De pronto Mari Loli se sintió ahogada de ternura. ¡Pero qué buenaza era aquella chiquilla! Desde luego no la merecía, no la merecía. ¡Jobar! Si debía de ser una de las madres más burras de la tierra... Tener en casa a una chavala como María era para darse con un canto en los dientes. Siempre bien dispuesta, siempre a punto para ayudar, siempre de buen humor aunque lloviesen chuzos de punta, siempre... Cuando la agarró por la cintura ya tenía los ojos húmedos y, mientras la abrazaba con furia, las lágrimas le resbalaron por las mejillas.

—Mama, ¿qué te da? —preguntó María, sorprendida por el inesperado e infrecuente achuchón maternal.

—Nada, reina, nada.

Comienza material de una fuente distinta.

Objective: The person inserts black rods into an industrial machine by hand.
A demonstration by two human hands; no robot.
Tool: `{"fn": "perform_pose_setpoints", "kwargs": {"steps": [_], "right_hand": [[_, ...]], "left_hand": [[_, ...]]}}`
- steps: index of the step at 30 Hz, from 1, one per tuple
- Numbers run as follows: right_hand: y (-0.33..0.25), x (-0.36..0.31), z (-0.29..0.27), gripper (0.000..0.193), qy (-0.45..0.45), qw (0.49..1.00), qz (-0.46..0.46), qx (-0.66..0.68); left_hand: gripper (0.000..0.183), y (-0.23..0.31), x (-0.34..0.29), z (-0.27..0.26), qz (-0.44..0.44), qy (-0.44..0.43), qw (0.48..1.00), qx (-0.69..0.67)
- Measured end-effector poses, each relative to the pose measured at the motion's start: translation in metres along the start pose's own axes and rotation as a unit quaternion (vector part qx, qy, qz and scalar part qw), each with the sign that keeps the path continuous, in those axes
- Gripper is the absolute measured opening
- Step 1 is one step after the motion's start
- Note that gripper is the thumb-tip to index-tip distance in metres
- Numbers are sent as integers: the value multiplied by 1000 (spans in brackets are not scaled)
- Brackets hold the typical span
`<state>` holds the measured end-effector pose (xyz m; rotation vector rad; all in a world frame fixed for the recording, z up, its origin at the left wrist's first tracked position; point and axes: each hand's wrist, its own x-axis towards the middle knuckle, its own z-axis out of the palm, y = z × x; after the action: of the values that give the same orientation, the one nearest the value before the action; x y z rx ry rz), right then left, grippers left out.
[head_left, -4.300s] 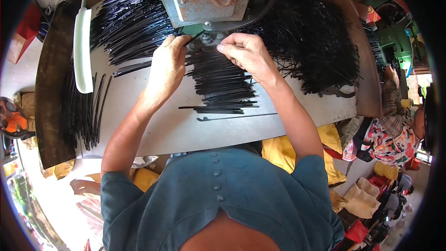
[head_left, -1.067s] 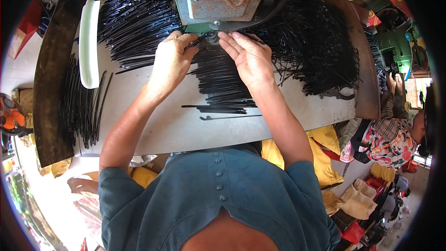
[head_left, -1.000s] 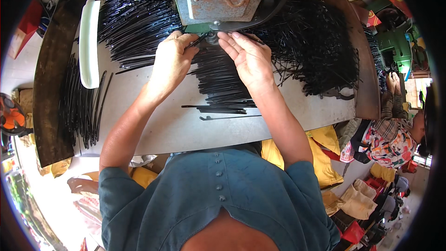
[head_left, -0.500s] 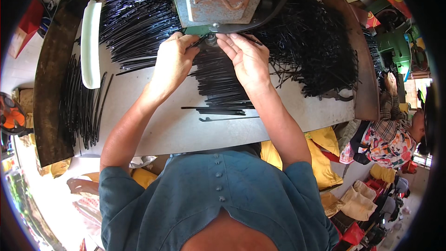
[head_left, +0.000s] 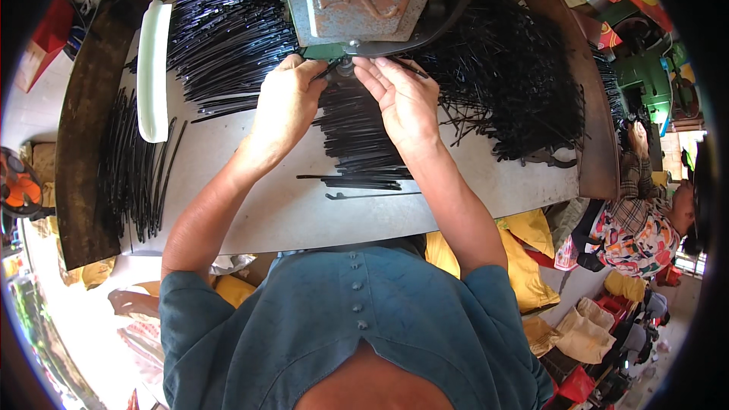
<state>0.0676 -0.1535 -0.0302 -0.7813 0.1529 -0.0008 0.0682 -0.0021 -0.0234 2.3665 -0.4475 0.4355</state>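
Note:
My left hand (head_left: 282,106) is closed in a pinch on the end of a thin black rod (head_left: 328,70), just under the machine head (head_left: 357,0). On the other side of the machine's small round metal working part (head_left: 345,67), my right hand (head_left: 406,99) steadies the same or another black rod between thumb and fingers, its other fingers stretched out. Whether one rod passes through or two are held is hidden. Below my hands lies a neat stack of black rods (head_left: 361,137) on the pale tabletop (head_left: 250,216), with a single rod (head_left: 372,196) nearest me.
Large heaps of black rods lie at the back left (head_left: 228,38) and right (head_left: 509,68). More rods (head_left: 133,167) lie far left beside a white lamp (head_left: 154,76). Pliers (head_left: 550,158) rest at the right. A curved brown rim (head_left: 83,144) edges the table. Another person (head_left: 638,220) works at right.
Hardly anything differs. Both hands stay at the machine head with the rod, and the whole picture has shifted very slightly.

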Motion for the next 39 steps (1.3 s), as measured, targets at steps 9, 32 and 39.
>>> {"fn": "perform_pose_setpoints", "kwargs": {"steps": [9, 32, 39], "right_hand": [[1, 2, -2, 5, 3, 1000, -2, -4], [-23, 0, -12, 16, -126, 958, 178, -187], [-23, 15, -25, 16, -26, 995, 80, -51]], "left_hand": [[35, 5, -9, -2, 98, -18, 968, 230], [21, 18, -27, -21, -103, -194, 972, -85], [35, 41, -26, -7, -270, -166, 860, -399]]}}
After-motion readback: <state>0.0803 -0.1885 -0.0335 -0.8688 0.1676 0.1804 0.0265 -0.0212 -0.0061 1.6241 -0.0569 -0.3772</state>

Que te quiero.

María sonrió.

—Yo también a ti.

—Anda, vete, vete con tus amigas —dijo Mari Loli, mientras deshacía el abrazo y se limpiaba el llanto de un manotazo.

—Si quieres... —se paró un instante antes de continuar—, si quieres me ocupo yo de Anabelén mientras tú vas a comprar.

Mari Loli la miró a través de las pestañas aún pesadas y cargadas de humedad. ¡Vaya! Pues no era moco de pavo poder tener tiempo para una e ir a darse un garbeo por el centro comercial, ver un poco las tiendas.

—Bueno. Pero no te quedes en casa. Te la llevas de paseo con tus amigas.

María la miró, poco convencida, aunque, al fin, dijo que vale.

Mari Loli les dijo adiós en la calle, cuando las dos niñas se mezclaron con el grupo de amigas de María. ¡Cómo iban arregladas, la mayoría...! Se pintaban con una mala pata que era como si en lugar de ir a una fiesta estuvieran todas invitadas a un velatorio. ¡Qué manía, ¿no?, con eso de querer parecerse a las modelos de las revistas! Las de
Mujer Diez
, un poner. Más les hubiera valido no desgraciarse las caras de esa manera...

Total, que le tocaba hacer sola la compra de la semana. Vaya, la de productos frescos. Los otros, los sacaba de Cadena Dos con descuento. Y, ¡menos mal!, porque aquello representaba un bendito ahorro. Pues, ¡a pasar la tarde del sábado ocupada en la compra!, pero por lo menos, gracias a María, le daba tiempo a ver tiendas, aunque fuera arrastrando el carrito como si fuera su sombra. Empezaría por la perfumería recién abierta en el centro comercial. Una perfumería el doble de grande que Cadena Dos. Una gran superficie, la llamaban. Una bicoca de campeonato. Porque, a ver, ¿dónde podía ir una a divertirse un poco sin gastar ni cinco?

¡Caray! ¡Qué lujo! Entrar en aquel sitio era como meterse en una mansión de teleserie americana. Una se sentía más fina y más puesta. Marilolis y marilolis y marilolis, desde el fondo de los espejos que recubrían las paredes, la miraban con el mismo asombro con que ella lo observaba todo. ¡Ahí hubiese querido ella ser cajera! Mari Loli aspiró. ¡Y cómo olía...! Parecía que hubiera colonia en el ambiente. Una colonia suave, dulce, caliente. Mmmmm. No como esas que se echaba Florita. Para entenderse, a veces una creía que Florita se duchaba con perfume. Y, para postres, era uno de esos perfumes tremendos. De «sígueme, pollo», decía ella. Pero Mari Loli no sabía muy bien si los pollos la seguían o caían muertos a su paso.